Business
Gabon tells French Total oil company to pay $805 million in back taxes

Gabon’s government has told French oil major Total’s local subsidiary to pay $805 million in back taxes from 2008 to 2010, in a case watched closely by potential new investors in the West African country’s energy sector. However, Total Gabon said it would challenge the tax demand, which follows a state audit of the former OPEC member’s petroleum industry that began in 2010.
The company said it “considers this tax adjustment unfounded” and was confident that discussions with the government would yield an outcome in its favor. Currently, the government is restructuring its vital energy sector as it tries to double output to 500,000 barrels per day.
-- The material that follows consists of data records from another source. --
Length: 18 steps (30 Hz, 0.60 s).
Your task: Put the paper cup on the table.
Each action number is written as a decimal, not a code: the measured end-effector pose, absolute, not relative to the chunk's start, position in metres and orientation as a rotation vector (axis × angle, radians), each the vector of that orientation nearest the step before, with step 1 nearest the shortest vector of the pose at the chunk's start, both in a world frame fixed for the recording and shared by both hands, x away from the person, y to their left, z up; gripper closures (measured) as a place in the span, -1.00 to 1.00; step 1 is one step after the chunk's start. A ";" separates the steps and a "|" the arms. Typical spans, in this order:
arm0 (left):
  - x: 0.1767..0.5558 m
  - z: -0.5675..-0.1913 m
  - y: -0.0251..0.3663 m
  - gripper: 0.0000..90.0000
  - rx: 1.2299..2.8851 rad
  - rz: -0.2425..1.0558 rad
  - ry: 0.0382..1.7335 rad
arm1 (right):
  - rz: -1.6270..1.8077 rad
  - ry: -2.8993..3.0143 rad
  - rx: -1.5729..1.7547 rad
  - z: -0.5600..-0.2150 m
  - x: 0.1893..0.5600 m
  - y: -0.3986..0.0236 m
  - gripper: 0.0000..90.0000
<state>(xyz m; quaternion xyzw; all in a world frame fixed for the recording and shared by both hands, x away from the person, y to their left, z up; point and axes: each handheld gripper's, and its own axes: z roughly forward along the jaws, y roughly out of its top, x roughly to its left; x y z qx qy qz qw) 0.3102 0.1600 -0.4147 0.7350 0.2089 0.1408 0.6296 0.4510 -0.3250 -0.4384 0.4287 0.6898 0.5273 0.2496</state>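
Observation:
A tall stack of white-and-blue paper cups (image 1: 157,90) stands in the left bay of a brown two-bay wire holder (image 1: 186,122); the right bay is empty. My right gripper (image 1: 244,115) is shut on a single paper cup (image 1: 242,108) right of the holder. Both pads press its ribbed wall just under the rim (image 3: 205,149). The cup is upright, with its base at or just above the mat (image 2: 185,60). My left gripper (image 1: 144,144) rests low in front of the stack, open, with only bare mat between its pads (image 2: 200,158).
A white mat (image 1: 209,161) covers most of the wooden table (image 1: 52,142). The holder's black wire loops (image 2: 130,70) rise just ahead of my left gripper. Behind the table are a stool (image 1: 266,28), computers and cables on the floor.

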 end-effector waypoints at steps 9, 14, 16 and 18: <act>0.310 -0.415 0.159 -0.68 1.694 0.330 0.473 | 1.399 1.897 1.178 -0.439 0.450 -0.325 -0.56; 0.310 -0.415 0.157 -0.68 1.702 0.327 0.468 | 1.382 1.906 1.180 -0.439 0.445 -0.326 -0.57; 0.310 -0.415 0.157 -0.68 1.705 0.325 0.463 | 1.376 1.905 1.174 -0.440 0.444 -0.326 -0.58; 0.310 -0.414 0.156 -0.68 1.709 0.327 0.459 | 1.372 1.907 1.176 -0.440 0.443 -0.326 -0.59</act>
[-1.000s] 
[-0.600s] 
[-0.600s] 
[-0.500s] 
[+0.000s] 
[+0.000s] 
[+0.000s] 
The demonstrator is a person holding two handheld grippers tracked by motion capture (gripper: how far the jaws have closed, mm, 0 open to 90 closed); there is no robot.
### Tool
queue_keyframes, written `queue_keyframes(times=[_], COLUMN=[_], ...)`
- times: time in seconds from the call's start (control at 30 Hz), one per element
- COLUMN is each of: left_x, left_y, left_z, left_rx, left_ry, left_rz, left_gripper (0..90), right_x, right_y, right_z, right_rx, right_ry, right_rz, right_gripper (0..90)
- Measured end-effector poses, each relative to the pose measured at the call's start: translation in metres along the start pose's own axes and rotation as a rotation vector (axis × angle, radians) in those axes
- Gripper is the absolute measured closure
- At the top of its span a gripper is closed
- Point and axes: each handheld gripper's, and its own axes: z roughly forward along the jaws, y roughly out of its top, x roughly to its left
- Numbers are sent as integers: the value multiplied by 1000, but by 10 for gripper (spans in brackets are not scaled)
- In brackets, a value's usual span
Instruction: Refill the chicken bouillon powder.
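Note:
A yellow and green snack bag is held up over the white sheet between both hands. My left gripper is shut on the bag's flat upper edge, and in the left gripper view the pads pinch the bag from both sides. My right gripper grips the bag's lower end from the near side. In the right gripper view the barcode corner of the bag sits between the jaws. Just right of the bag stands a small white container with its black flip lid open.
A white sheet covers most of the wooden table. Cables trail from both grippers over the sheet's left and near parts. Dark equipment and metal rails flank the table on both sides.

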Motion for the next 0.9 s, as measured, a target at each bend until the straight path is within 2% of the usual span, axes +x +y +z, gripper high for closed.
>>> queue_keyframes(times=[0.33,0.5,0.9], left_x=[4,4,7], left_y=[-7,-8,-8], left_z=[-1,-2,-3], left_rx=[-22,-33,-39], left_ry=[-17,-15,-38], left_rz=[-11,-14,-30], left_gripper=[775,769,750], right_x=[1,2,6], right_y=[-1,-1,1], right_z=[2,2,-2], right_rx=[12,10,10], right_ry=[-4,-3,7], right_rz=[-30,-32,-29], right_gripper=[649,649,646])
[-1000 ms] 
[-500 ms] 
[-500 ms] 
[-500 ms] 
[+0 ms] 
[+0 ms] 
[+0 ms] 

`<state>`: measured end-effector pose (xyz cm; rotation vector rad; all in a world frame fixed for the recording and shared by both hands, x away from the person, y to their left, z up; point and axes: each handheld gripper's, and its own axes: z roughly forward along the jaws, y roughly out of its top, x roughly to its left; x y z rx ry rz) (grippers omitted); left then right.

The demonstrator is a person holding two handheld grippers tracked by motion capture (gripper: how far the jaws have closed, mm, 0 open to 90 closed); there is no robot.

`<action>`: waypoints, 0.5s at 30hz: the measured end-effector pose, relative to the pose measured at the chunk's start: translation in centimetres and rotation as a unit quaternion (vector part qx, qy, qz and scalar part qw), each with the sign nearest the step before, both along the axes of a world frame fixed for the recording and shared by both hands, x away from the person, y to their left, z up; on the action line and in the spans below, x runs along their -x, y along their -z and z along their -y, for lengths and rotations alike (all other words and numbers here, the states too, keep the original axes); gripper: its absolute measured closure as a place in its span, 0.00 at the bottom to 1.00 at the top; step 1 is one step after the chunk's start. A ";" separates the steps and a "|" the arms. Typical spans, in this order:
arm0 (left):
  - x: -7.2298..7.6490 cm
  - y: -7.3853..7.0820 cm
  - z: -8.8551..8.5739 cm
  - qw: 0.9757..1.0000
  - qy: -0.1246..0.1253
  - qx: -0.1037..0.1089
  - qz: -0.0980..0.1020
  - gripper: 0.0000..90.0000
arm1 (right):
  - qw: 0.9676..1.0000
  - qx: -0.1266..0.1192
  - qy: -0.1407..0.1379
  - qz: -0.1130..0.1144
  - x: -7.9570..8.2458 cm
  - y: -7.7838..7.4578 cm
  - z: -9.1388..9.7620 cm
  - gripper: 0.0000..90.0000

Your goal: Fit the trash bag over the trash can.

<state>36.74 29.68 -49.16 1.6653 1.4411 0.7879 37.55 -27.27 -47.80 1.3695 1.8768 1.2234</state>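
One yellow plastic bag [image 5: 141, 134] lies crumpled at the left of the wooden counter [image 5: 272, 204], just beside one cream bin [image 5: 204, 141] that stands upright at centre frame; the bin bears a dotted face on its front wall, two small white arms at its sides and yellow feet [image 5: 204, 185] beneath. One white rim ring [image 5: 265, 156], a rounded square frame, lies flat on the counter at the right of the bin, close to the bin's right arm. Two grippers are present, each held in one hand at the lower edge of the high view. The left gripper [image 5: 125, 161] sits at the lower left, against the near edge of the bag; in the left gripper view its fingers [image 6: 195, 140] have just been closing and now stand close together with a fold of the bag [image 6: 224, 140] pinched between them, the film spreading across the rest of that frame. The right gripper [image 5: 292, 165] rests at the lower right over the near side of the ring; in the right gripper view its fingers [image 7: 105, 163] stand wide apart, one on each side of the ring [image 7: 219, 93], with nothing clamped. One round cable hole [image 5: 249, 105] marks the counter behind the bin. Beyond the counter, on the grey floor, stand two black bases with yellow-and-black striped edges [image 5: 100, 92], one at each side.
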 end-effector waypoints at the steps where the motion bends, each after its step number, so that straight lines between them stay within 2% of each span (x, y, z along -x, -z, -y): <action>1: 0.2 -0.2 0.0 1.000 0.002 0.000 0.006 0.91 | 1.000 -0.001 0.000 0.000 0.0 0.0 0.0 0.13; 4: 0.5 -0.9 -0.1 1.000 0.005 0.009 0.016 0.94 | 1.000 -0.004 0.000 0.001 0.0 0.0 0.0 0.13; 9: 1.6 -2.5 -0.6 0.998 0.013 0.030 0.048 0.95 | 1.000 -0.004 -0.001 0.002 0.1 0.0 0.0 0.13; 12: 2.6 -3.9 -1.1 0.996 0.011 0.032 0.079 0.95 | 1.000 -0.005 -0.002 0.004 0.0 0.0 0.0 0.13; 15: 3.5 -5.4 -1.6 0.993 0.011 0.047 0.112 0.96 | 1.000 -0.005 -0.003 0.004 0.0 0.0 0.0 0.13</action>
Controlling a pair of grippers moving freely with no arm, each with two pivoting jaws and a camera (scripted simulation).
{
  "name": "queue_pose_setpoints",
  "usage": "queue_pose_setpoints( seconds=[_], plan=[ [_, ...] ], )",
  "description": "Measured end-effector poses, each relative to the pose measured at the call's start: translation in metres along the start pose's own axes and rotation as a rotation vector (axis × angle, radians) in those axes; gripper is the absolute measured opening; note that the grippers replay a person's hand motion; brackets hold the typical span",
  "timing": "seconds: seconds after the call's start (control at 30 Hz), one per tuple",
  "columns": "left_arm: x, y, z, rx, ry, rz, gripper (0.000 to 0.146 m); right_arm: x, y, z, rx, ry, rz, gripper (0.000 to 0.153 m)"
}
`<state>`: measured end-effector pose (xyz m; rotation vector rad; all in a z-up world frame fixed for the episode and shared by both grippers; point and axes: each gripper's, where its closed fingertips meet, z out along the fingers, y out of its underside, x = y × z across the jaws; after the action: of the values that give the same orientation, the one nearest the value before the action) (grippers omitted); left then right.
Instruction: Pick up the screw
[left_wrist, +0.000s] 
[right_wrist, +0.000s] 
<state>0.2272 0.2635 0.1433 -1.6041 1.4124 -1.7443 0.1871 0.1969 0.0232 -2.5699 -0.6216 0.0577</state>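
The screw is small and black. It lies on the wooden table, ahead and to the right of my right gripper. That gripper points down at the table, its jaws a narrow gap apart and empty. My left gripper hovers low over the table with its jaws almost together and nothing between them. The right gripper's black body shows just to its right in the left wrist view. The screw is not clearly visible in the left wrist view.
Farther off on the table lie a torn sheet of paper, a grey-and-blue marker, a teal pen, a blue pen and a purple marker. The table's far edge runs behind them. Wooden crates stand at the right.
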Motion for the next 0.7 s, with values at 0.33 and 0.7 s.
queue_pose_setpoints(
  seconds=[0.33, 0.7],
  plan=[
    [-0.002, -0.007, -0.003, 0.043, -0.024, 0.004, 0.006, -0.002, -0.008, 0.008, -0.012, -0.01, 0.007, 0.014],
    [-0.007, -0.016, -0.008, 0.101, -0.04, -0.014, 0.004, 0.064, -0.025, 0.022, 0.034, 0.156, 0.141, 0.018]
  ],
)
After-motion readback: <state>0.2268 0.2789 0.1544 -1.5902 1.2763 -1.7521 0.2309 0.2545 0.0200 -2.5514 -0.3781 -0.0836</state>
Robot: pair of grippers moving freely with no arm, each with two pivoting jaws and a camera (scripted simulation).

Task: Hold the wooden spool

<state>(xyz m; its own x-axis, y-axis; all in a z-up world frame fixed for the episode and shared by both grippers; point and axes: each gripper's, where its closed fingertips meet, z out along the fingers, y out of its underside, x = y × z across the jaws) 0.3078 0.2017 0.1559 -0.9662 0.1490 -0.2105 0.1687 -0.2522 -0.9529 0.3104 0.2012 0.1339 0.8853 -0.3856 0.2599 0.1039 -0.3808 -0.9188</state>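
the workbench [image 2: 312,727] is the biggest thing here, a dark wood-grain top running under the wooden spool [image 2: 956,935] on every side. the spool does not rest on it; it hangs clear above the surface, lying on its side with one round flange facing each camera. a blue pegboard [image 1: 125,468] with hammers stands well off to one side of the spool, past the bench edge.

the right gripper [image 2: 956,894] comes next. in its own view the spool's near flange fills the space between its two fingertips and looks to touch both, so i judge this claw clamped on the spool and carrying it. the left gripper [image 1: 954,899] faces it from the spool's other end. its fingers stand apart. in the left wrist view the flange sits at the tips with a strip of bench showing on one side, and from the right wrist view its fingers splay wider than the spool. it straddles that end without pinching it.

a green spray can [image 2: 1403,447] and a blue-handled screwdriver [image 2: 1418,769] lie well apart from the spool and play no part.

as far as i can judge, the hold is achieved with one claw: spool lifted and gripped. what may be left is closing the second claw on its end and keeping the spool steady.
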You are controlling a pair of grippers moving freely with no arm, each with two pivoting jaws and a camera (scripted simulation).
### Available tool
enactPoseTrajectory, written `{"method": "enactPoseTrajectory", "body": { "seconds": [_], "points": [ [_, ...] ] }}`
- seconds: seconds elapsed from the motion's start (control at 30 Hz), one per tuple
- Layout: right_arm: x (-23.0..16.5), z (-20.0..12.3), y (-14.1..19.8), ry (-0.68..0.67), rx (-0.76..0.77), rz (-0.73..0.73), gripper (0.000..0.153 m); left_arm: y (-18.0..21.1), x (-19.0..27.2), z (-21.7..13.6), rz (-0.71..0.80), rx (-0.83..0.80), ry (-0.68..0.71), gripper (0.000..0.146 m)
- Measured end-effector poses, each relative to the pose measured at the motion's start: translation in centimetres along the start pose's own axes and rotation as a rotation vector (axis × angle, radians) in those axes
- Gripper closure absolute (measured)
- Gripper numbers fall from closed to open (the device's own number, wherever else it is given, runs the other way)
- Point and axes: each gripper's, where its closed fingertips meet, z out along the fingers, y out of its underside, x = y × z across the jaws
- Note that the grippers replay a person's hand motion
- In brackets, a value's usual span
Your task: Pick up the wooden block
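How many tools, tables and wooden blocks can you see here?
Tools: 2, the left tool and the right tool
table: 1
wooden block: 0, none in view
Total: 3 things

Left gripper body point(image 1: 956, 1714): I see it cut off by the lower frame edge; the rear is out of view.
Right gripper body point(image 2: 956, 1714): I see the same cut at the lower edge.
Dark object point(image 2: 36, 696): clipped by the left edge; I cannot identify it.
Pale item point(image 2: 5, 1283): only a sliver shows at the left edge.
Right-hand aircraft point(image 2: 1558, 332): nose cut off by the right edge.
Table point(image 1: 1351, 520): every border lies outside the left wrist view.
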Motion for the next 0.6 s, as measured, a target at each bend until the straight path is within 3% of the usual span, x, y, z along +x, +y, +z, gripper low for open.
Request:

In a similar situation, an earlier tax dispute with Addax Petroleum, a subsidiary of China’s Sinopec, led that company to pay the government at least $400 million. A senior official in the Ministry of Petroleum, on condition of anonymity, advised that other companies will be subject to similar tax audits.
Total is the oldest foreign petroleum company in Gabon and owns 58.28 percent of Total Gabon, with the Gabonese government owning around 25 percent. According to one industry source, the government’s holding was likely to help speed a resolution to the dispute.
The government has also argued that Total’s rejection of its tax demand was proof of bad faith. “The administration deplores (Total’s) attitude, characterized by a tendency to pay attention only to one’s point of view,” Gabon’s director general of taxes, Joel Ogouma, said in a statement sent to Reuters on Friday but dated Thursday.
Ogouma went on to say, “The authorities regret the bad faith of Total Gabon which, despite its size, remains a taxpayer like any other, subject to the laws and regulations of the Gabonese Republic.”